Mapping the dimer interface using crosslinking
To characterize the interface formed in the transient D76N-β2m dimers in more detail, we exploited a tag-transfer photo-crosslinking strategy, using a cleavable MTS-diazirine heterobifunctional crosslinker developed previously (Fig. 3A) (
). This crosslinker is first attached to a specific Cys on the surface of one of the interacting partners in a protein–protein interaction, with the attached diazirine moiety allowing subsequent rapid and nonspecific crosslinks to heavy atoms, which lie within <10 Å of the Cα of the Cys modified with the crosslinker (
). Subsequent reduction and alkylation of the crosslinked species then enables identification of crosslinked sites via their covalent modification (addition of 145.06 Da) (Fig. 3A). Combined with the use of an LED illuminating system (
). D76N-β2m-S57C was chosen for this analysis since residue 57 is intimately involved in the dimer interface, according to the magnitude of NMR PREs observed from this residue (Fig. 2). Accordingly, D76N-β2m-S57C was modified with MTS-diazirine, and the modified protein (200 μM) was then crosslinked for 30 s before analysis of the products using SDS-PAGE (Fig. 3B). As predicted, proteins migrating with the mass expected of dimers (∼24 kDa) resulted from the crosslinking. Addition of DTT (20 mM) subsequent to crosslinking resulted in a lack of dimers and reappearance of monomers, consistent with successful tag transfer (Fig. 3B). The dimeric and monomeric crosslinked species were then purified using gel filtration (Fig. 3C), subjected to in-solution digestion with trypsin (after treatment with DTT), and identification of crosslinked products using LC-MS/MS. Comparison of the two samples allowed intramolecular versus intermolecular crosslinks to be identified. The results of this analysis (Figs. 3D, S5, Tables S1 and S2) yielded intermolecular crosslinks from residue 57 on one monomer to residues in the dimer interface located in the AB loop (E15), BC loop (His31, Ile35 and Glu36), and the D-, E-, and F-strands (His51, Ser52, Ser55, Tyr63, Leu64, Val82 and Asn83) in an adjacent protein. These sites are consistent with the intermolecular PRE-NMR results presented previously, suggesting that these regions of the protein form the epicenter of the dimer interface.
Model of D76N-β2m dimers
In order to extract structural information on the transient dimers of D76N-β2m, rigid-body in silico docking was performed in explicit solvent using the NMR PRE and crosslinking data from S33C, S57C, and S88C as constraints (Table S3).
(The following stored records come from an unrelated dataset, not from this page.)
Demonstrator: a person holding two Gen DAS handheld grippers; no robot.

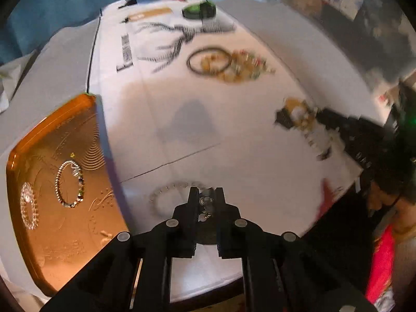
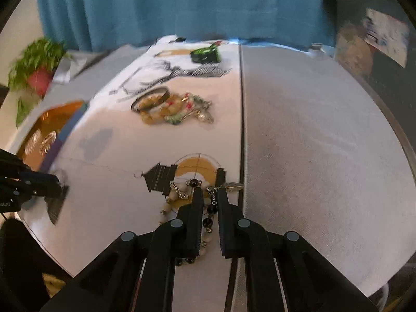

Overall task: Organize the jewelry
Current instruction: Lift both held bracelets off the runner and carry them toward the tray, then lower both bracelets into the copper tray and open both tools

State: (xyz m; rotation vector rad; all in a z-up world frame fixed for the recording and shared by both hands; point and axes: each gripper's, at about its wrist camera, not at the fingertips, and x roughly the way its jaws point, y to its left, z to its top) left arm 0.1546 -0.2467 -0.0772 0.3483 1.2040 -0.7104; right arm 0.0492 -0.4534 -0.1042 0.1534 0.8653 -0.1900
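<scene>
Through your left wrist camera, your left hand-held gripper point(image 1: 206, 195) has its fingers drawn close, with only a narrow gap, and a clear beaded bracelet point(image 1: 171, 195) is caught between the tips; its loop trails off to the left of the fingers, blurred, so you cannot tell how firm the hold is. To the left of this hand-held gripper sits an orange tray point(image 1: 52, 249) on the white worktop point(image 1: 234, 135), with two bracelets inside: a chain bracelet point(image 1: 69, 184) and, further left, a sparkly bracelet point(image 1: 29, 206). Ahead and a little right lies a pile of jewelry point(image 1: 228, 63), with a green box point(image 1: 199, 11) beyond it. Far to the right your other hand-held gripper point(image 1: 296, 118) shows as a blur over more beads.

Through your right wrist camera, your right hand-held gripper point(image 2: 209, 195) is nearly closed around a black and white bead strand point(image 2: 210, 208), which runs between the fingers and back toward you. More of its beads spread just left of the tips. The pile of jewelry point(image 2: 174, 106) lies well ahead, the orange tray point(image 2: 49, 124) far left, and a potted plant point(image 2: 36, 70) beyond that.
</scene>
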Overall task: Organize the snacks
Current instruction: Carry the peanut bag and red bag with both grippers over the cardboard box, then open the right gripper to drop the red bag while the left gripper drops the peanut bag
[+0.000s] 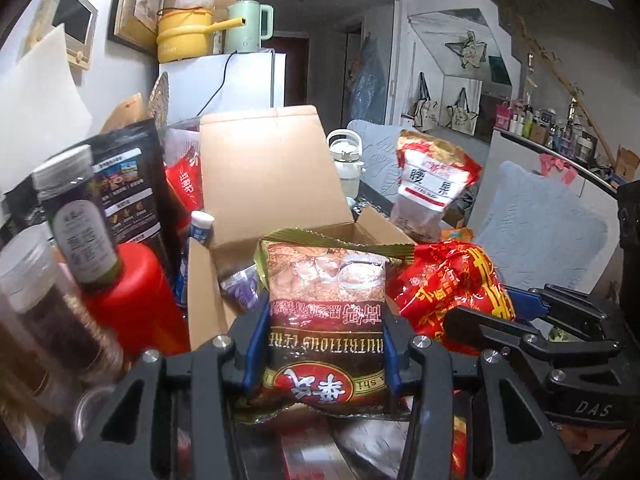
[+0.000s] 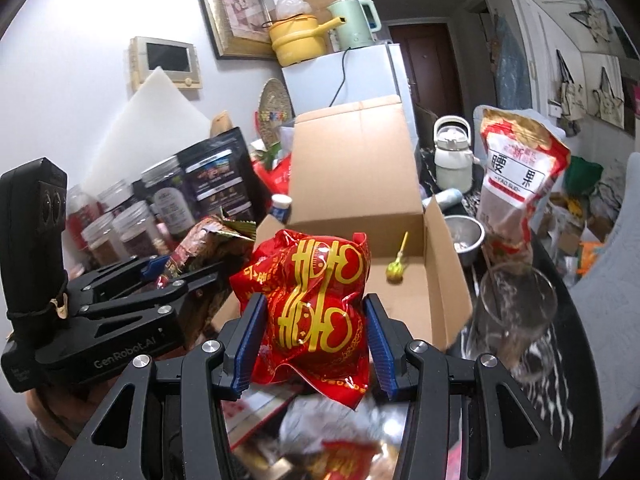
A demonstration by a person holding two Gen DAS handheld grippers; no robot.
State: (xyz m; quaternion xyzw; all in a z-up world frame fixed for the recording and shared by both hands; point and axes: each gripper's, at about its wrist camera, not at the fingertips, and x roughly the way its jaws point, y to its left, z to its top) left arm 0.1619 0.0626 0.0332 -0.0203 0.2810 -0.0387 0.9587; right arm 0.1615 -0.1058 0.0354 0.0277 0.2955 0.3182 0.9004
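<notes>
**A:** ok so what's picked up by one cam and missed by the other?

**B:** Only in the right wrist view can a yellow-green lollipop (image 2: pixel 395 268) be seen lying on the floor of the open cardboard box (image 2: pixel 356 184), plus a steel bowl (image 2: pixel 464 236) and an empty glass (image 2: pixel 516 312) to the right of it. Only in the left view is a purple wrapper (image 1: pixel 240 290) spotted inside the box's near-left corner, and a red bottle (image 1: pixel 136 300) just beside the box.

**A:** readable text?

**B:** "NUTRITIOUS CER…" is printed upside down on the cereal bag (image 1: pixel 326 332). "YAO GUO" is read on the cashew pouch (image 2: pixel 516 176), standing to the right of the box. "GenRobot.AI" is marked on the left tool's body in the right view, "DAS" on the right tool's in the left view.

**A:** and the tools?

**B:** The brown-gold cereal bag is pinched between the blue pads of the left tool (image 1: pixel 326 354), held over the box's near edge. A crinkled red packet (image 2: pixel 316 312) with yellow characters is squeezed by the right tool (image 2: pixel 316 342), also at the near edge.
</notes>
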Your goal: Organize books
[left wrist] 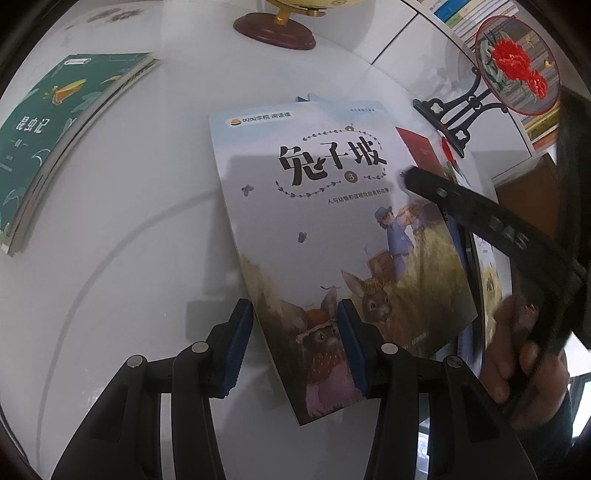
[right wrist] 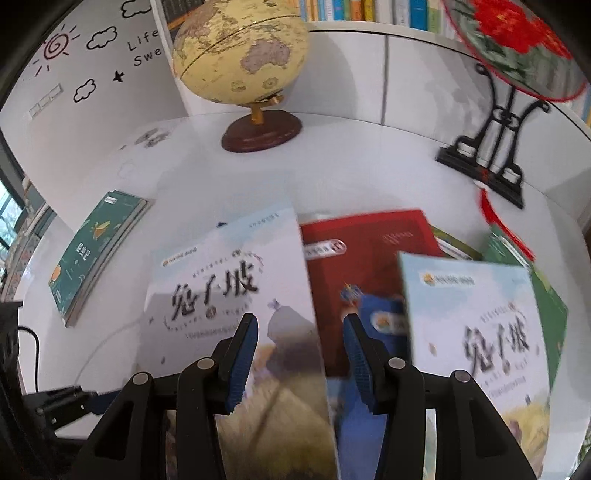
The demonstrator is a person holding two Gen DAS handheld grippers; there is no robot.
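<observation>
A pale blue rabbit book (left wrist: 332, 229) lies on the white table, its near left edge between the open jaws of my left gripper (left wrist: 295, 325). It also shows in the right wrist view (right wrist: 229, 295). My right gripper (right wrist: 301, 343) is open above this book and a red book (right wrist: 365, 251), holding nothing; it shows at the right of the left wrist view (left wrist: 480, 218). A second pale blue rabbit book (right wrist: 476, 325) lies at the right. A green book (left wrist: 55, 129) lies apart at the left, also in the right wrist view (right wrist: 96, 251).
A globe (right wrist: 240, 51) on a brown base (left wrist: 275, 27) stands at the back. A round red-flower fan on a black stand (right wrist: 491, 155) is at the back right. More green books (right wrist: 546, 295) lie at the far right. A bookshelf (right wrist: 369, 9) runs behind.
</observation>
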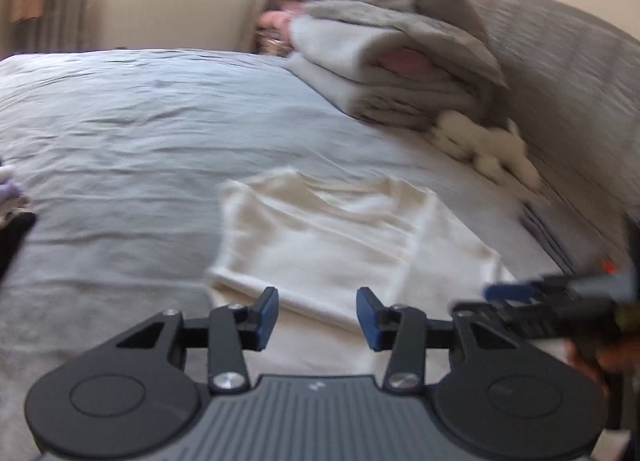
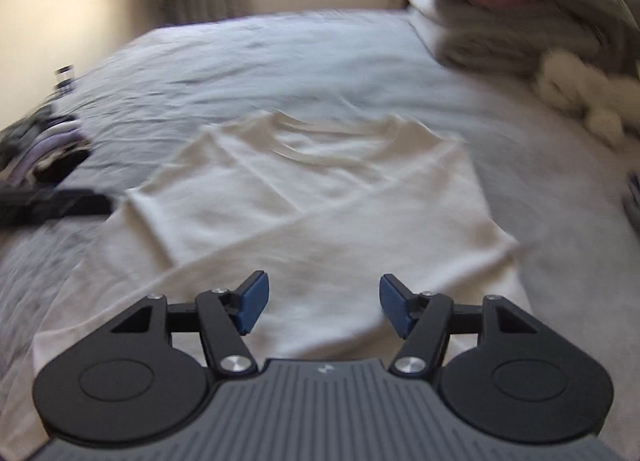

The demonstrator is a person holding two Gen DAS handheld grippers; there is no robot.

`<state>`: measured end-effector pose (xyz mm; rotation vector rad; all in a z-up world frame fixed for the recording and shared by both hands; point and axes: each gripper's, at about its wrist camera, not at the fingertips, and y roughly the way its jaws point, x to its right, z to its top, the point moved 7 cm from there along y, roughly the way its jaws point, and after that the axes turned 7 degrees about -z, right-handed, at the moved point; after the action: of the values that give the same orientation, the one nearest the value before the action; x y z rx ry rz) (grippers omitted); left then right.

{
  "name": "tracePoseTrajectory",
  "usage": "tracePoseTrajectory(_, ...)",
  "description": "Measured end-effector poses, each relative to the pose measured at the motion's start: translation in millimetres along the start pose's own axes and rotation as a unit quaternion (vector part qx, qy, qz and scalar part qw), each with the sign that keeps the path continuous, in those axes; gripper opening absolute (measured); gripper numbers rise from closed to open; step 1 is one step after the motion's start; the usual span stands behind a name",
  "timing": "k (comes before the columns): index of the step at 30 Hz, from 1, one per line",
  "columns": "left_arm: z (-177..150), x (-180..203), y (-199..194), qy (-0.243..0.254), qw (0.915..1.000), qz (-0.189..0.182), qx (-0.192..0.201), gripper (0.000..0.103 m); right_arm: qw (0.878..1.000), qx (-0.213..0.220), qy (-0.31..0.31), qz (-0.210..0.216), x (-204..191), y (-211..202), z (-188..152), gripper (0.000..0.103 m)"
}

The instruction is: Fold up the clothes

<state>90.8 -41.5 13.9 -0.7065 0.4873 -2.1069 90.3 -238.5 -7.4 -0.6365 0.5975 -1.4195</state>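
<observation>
Blue-padded jaws of the left tool [image 1: 317, 317] and the right tool [image 2: 322, 307] are seen released, nothing between them. Just ahead of and beneath both, the cream cotton T-shirt [image 2: 320, 197] is spread on the pale grey bed sheet [image 1: 140, 121], one side already folded inward. Beyond, folded grey blankets [image 1: 400, 61] are stacked. The remaining edge is best pinched at two corners, lifted together and laid flat.
</observation>
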Motion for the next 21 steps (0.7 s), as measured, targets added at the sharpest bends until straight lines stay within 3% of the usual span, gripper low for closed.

All constraints were treated as nonambiguous. Data from S20C were not used for deriving the structural model, as no significant NMR PREs resulted from this site. The results revealed that three clusters (formed of four representative structures) satisfied the experimental constraints (Tables S4 and S5). In all of these clusters, the monomers involved in the model dimers adopt a ‘top-to-side’ orientation with respect to each other. The dimerization interface is dominated by residues in the BC loop (Ile35 and Glu36), D-strand (His51, Ser52, Asp53, Leu54, Ser55, Phe56 and Asp59), and E-strand (Leu54 and Leu55) from one monomer and BC (Ser33), DE (Ser57), and FG (Ser88) loops from the other monomer (Fig. 4). These dimers differ significantly from the on-pathway ‘head to head’ homodimers of ΔN6-β2m (
). Notably, the distance of Cys20 to the dimer interface in the models generated is >30 Å and hence is outside the sensitivity of the PRE, consistent with a lack of significant PREs from this site (Fig. S3).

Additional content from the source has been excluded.